Casenlax si utilizza nel trattamento sintomatico della stipsi negli adulti e nei bambini di età superiore agli 8 anni.

Deve essere escluso un disordine organico prima di iniziare il trattamento. Casenlax deve rimanere un trattamento temporaneo adiuvante ad uno stile di vita e ad un regime alimentare appropriato per la stipsi, con un ciclo di trattamento massimo di 3 mesi nei bambini. Se i sintomi persistono nonostante le misure dietetiche associate, deve essere sospettata e trattata una diversa causa di fondo.

Posologia e Modalità d'uso

Casenlax si somministra, per via orale, secondo le seguenti dosi:

Adulti: da 1 a 2 bustine al giorno, assunte preferibilmente in dose singola al mattino. L’effetto di Casenlax si manifesta entro 24-48 ore dopo la somministrazione.

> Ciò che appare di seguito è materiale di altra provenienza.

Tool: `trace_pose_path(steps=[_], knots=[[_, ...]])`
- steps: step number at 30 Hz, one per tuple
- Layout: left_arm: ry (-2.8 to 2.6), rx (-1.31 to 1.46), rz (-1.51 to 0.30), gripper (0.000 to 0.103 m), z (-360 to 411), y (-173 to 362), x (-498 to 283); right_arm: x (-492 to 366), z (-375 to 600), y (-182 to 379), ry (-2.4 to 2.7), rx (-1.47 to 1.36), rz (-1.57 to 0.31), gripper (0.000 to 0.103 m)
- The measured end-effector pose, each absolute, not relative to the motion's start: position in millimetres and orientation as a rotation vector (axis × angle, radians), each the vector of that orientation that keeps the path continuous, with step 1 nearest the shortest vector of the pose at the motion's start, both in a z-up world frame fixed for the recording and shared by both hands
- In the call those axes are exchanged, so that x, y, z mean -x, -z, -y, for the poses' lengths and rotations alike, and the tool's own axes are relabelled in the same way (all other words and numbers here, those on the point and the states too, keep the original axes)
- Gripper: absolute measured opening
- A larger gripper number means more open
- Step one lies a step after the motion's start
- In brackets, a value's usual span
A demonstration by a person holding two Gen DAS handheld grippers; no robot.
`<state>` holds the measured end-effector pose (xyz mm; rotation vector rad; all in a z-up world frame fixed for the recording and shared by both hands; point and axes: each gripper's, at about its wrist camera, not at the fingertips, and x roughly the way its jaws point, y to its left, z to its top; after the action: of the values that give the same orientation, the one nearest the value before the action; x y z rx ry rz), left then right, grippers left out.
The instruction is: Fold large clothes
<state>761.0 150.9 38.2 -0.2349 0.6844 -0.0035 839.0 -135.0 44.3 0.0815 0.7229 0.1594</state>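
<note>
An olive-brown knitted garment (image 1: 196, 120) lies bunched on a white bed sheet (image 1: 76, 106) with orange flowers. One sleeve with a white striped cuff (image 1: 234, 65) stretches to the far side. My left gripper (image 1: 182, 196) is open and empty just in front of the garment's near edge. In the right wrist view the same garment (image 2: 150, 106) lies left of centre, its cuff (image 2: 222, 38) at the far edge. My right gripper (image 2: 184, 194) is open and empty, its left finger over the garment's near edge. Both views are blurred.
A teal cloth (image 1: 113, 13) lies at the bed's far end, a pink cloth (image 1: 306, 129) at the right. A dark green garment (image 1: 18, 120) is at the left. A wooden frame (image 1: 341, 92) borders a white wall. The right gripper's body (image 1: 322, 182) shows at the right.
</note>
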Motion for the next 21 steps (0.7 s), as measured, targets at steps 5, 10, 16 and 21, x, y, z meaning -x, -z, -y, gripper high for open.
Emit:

La dose giornaliera deve essere adattata in accordo agli effetti clinici e può variare da una bustina a giorni alterni (specialmente nei bambini) fino a 2 bustine al giorno.

Popolazione pediatrica: da 1 a 2 bustine al giorno, assunte preferibilmente in dose singola al mattino.

Nei bambini, il trattamento non deve superare i 3 mesi a causa della mancanza di dati clinici nei trattamenti di durata superiore ai 3 mesi. La regolarizzazione della motilità intestinale indotta dal trattamento verrà mantenuta dallo stile di vita e da misure dietetiche.

Modo di somministrazione: ciascuna bustina deve essere sciolta in un bicchiere di acqua (circa 125 ml) appena prima dell’uso. La soluzione risultante sarà chiara e trasparente come l’acqua.

Controindicazioni

Ipersensibilità al principio attivo o ad uno qualsiasi degli eccipienti

Avvertenze speciali

Il trattamento della stipsi con qualsiasi medicinale è solo un adiuvante ad uno stile di vita sano e alla dieta, per esempio:

Maggior assunzione di liquidi e di fibre alimentari,

Adeguata attività fisica e rieducazione della motilità intestinale.

A causa della presenza di zolfo diossido Casenlax raramente può causare gravi reazioni di ipersensibilità e broncospasmo. In caso di diarrea, si deve usare cautela nei pazienti predisposti ai disturbi del bilancio idrico e/o elettrolitico (ad esempio anziani, pazienti con compromissione epatica o renale o pazienti in trattamento con diuretici) e deve essere considerato il controllo di elettroliti.

Sono state segnalate reazioni di ipersensibilità (eruzione cutanea, orticaria ed edema) con farmaci contenenti macrogol (polietilenglicole). Sono stati segnalati casi eccezionali di shock anafilattico. Casenlax contiene una quantità non significativa di zucchero o polioli e può essere prescritto a pazienti diabetici o a pazienti che seguono una dieta priva di galattosio.

Gravidanza e allattamento

Gravidanza

Gli studi sugli animali non indicano effetti dannosi diretti o indiretti di tossicità riproduttiva. I dati relativi all’uso di Casenlax in donne in gravidanza sono in numero limitato (meno di 300 gravidanze esposte). Non si ritiene che Casenlax possa causare effetti durante la gravidanza, dal momento che l’esposizione sistemica a Casenlax è trascurabile. Casenlax può essere usato durante la gravidanza.

Allattamento

Non esistono dati sull’escrezione di Casenlax nel latte materno. Non si ritiene che macrogol 4000 possa causare effetti su neonati/lattanti, dal momento che l’esposizione sistemica a macrogol 4000 di donne che allattano è trascurabile. Casenlax può essere usato durante l'allattamento.

Scadenza e conservazione

Verificare la data di scadenza indicata sulla confezione. La data di scadenza indicata sulla confezione si riferisce al prodotto in confezionamento integro, correttamente conservato.

Attenzione: non utilizzare il medicinale dopo la data di scadenza indicata sulla confezione.

Composizione

Casenlax contiene:

Principio attivo: 10 g di macrogol 4000

Eccipienti: Aroma naturale, maltodestrine, gomma arabica E414, zolfo diossido E220, alfa tocoferolo E307.